You differ nothing from the thieving
death-eating character of crows,
but the beauty of your vest belies
your nastiness.
How long will we be fooled by
Sin in pretty wrappings?
And you answer “Ever! Ever!”


The Raven Flees

I saw my chance
and flew the coop
away from all those chickens
I’d been cooped up with
for far too long. 
Whatever led me into
that floating trap
I’ll never know. 
It’s a wonder
we weren’t all killed
in that big floating
log jam.

It looks like others
didn’t fare so well. 
It’s stone silent
out here. 
Nothing chirping,
squeaking,
lilting--
just a pleasant wind
and some green things
in the distance,
in that valley to the left. 
But my, there’s still
a lot of water
pooled about. 
It’s a good thing we
found high ground
to sit the storm out.

This tree has sprouted
full and tender,
just the place
to meet my ladybird
when she breaks out. 
She’ll see this tree--
there’s not much else to see. 
And I’m not going back,
no way,
to live in that
dark, damp winter
any longer. 
Did the old fool
who took me to the window--
the one who left
the stale grain out
every day,
which I stole to stay alive--
really think I would return
when once I’d tasted
new air,
freedom,
and--
spring?


The Art of Introduction
In the Peristyle, John William Waterhouse, 1874

While waiting at the office for my boss,
I couldn’t help but notice a display
of prints by Waterhouse. A few of them
I’d seen before--the Lady of Shallott,
the mermaid, and Ophelia--but the one                                
that caught my eye was of a young girl with
a woven basket, feeding pigeons. She was
stopped mid-motion, height mature but face
still adolescent, fit and innocent,
her white chemise displaying subtle motion.
Her simplicity reminded me
of you, and of the day beside the tennis
courts when I first saw you in your tennis
whites.  Some swifts had gathered on the fence,
the way the doves atop the colonnade
look down into the court where Waterhouse’s
unnamed girl dispenses seed to half
a dozen brave and hungry souls.
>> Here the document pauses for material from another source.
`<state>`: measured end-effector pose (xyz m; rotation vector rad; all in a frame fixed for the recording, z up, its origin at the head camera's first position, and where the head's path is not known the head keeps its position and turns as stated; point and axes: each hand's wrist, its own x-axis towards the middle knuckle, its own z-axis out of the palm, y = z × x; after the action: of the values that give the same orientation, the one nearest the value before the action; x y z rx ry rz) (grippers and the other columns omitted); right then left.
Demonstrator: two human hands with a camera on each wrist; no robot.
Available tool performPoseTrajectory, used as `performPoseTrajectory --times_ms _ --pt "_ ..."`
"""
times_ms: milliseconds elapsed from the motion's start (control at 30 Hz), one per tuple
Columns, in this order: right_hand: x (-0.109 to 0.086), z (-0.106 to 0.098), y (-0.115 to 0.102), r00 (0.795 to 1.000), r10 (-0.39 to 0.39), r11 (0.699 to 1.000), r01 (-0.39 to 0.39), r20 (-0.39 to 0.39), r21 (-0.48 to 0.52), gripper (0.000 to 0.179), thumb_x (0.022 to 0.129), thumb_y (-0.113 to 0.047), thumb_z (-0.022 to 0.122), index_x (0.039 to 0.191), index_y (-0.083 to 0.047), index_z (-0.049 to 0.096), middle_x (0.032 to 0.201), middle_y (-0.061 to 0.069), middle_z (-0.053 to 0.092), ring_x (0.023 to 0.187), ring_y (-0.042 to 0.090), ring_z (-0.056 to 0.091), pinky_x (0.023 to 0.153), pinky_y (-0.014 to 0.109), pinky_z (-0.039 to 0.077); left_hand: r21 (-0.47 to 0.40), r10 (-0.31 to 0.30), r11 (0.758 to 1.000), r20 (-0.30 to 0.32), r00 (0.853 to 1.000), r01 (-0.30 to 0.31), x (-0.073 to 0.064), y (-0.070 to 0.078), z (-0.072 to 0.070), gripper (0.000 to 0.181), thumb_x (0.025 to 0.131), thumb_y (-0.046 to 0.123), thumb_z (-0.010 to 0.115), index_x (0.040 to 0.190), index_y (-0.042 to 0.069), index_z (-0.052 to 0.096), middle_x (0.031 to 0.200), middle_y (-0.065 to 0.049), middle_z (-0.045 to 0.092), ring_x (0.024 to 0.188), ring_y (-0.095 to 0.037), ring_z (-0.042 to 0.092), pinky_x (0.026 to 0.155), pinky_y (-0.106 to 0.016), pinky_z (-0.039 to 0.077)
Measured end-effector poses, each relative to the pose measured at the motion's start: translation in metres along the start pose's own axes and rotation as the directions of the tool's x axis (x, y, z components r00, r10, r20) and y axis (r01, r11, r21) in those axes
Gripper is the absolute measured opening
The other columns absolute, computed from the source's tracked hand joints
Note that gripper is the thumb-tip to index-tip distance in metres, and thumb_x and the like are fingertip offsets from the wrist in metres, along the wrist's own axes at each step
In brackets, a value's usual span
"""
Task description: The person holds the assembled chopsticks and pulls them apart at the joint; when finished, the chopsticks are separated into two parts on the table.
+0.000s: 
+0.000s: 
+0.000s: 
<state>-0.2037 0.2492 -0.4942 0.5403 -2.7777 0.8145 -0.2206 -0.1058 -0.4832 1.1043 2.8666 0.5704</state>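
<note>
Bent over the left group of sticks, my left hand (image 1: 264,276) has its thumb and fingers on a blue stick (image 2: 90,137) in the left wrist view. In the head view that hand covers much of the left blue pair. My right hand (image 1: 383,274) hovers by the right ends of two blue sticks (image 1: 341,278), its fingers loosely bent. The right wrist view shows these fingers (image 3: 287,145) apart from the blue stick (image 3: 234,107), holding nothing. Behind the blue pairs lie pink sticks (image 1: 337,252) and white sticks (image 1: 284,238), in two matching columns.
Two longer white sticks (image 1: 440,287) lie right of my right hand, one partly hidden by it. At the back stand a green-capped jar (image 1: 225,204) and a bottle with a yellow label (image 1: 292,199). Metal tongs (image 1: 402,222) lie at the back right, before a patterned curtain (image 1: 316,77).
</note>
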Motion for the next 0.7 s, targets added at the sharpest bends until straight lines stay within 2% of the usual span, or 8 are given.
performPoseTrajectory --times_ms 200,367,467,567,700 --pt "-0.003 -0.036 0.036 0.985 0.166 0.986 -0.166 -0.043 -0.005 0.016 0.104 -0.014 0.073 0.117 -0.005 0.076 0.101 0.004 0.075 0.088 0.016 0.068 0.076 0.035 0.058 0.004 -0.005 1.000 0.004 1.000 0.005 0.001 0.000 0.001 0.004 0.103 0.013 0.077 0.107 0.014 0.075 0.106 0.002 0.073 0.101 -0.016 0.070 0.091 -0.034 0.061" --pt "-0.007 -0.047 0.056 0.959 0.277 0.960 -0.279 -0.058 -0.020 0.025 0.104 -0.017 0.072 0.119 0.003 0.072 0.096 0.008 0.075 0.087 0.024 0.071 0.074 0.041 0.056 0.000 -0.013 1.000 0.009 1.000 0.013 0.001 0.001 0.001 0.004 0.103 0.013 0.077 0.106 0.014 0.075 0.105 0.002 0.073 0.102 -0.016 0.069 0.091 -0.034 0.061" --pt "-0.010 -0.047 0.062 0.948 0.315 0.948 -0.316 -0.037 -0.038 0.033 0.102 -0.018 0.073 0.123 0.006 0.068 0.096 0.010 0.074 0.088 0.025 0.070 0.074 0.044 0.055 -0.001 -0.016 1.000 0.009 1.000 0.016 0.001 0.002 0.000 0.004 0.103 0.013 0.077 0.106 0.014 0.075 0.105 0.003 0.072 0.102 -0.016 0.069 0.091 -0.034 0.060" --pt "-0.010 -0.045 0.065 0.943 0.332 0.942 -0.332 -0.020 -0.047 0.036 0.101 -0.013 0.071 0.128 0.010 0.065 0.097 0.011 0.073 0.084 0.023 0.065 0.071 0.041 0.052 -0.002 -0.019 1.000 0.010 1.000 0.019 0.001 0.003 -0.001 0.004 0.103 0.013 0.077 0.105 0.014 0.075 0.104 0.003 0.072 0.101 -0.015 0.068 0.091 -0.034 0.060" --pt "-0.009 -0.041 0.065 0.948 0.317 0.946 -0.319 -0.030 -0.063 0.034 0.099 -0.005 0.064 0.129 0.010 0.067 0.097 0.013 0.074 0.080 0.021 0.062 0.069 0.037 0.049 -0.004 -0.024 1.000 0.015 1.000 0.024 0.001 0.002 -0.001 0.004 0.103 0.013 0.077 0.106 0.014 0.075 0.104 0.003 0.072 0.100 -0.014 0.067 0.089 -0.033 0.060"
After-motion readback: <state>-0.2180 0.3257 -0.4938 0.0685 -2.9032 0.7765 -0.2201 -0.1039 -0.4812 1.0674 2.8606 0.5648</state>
I was
the white one to her right, I think, just watching,
asking if I could be brave enough
to catch your gaze, or errant ball. Your eyes
were tracking boys off to your left--the way
this bird-enamored girl is--watchers and
participants appreciating form,
the way your arm swung wide, the grace embodied
in a natural gesture: much like tossing
seed to see which ones would venture nearer.
Love and match were on my mind from that day
on, but it took several weeks before
I turned your head and I sent every other
bird retreating to the frieze to watch.


Flamingos in Lake Nakuru

I had expected something . . . well . . .
pinker--you know, plastic-flamingo pink,
but in the hundreds of moving tufts
that mark this mobile community,
none approaches that
conditioned,
bargain-basement,
shocking pink
that Americans know so well.

I’m told the pinkness varies based on diet,
and right now the pink-producing nutrients are scant. 
Mixed in among the nearly white,
a few show pinker edges, ones who manage
still to find enough to make them stand out
pinker than the rest and draw the tourists’ click.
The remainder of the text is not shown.